Wednesday, October 8, 2008

Two Minutes, Eighteen Seconds Before the Apocolypse



Driving to work today, I realized that my belief in our personal power to influence the government (I'm referring specifically to voting) compares to my belief of whether or not there is a God.
Coincidences and turns of events in my experience cause me to feel something existing, controlling or at least influencing everything, whether that force is completely chaotic, cyclical, or following a benevolent or at least narrative time-line with fire and dragons at the end. Popular culture and close friends tell me that I must vote because the popular vote makes a difference, but others say it has no influence whatsoever. The way I believe and feel about politics is malleable, much like my metaphysical beliefs and leanings. I vote because maybe something exists. If it doesn't, hi-ho, into the black hole we go.

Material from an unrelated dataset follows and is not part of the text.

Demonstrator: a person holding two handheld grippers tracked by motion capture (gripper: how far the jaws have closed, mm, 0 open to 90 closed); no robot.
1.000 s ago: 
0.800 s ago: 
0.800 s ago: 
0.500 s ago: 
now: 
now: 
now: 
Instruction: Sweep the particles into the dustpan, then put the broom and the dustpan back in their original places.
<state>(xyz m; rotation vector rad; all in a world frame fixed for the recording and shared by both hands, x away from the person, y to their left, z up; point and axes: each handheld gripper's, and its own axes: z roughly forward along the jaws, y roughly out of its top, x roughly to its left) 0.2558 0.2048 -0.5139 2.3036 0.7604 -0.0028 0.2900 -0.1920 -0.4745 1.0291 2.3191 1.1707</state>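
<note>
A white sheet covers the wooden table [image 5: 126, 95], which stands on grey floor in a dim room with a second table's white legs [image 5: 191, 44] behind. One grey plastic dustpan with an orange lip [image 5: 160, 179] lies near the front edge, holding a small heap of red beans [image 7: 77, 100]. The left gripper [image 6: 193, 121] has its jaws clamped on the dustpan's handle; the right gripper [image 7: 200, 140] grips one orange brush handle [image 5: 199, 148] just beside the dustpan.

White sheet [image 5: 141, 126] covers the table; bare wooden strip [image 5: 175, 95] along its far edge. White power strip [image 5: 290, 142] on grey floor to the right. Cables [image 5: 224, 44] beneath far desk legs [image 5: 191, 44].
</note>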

It seems the financial problem is much more telling of what letting existential abstractions and distractions like credit run our lives than debates are. We're selling mortgages for houses built on invisible sand. I don't think a debate can be real without more voices being heard. Its not so black and white.

2 comments:

The Liberty Cabbage said...

Before learning I "drink far too much" (I lied, said it was more like 20-25/week) and "have the heart of an athlete," outside, drinking a semi-burnt espresso on a sweltering picnic table I thought of this. Of credit. How the solution to our woes is for governments and financial institutions to loan out more money. Which should only make things worse, eventually. Money is the great abstract and so very concrete too. I wish I could say it is abstract when you don't have it and concrete when you do, but this is not true. I'm not exactly sure what is true. I do know that for the next few weeks I do not have to worry about where my meals come from, whether they will be there when the air in my stomach churns. I suppose this is what matters, but somewhere between the abstract and the concrete lies the knowledge that things can get worse or things can get better or maybe stay the same. Maybe none of it has ever changed. Of course things are bad, it's a depression, but I don't really feel any worse than usual. I suppose this is a plus to chronic morbidness. My dour is constant. Now if I can only find somewhere to do some cheap copies for me...

Wes Tank said...

when I don't have money and I'm worrying about where my next meal is coming from, it becomes very concrete. When a big decision rests on something like 2 dollars, deciding whether or not to give in and eat or to stick it out, to wait to eat until before I go bed so I can sleep. the money is concrete at that point. its when you're making major purchases on credit, when you're paycheck is direct deposit, you don't know what's in your fucking 401k because it fluctuates with the tides of conservative greed and buyer's intuition/indecision that money becomes this abhorred abstraction. money has always been associated with guilt for me, ever since my mom gave me a dollar to buy gum and i spent it at the arcade. that's one of the first time's i can remember feeling guilt, except for maybe when we had to kill the snake that got into the basement in nebraska.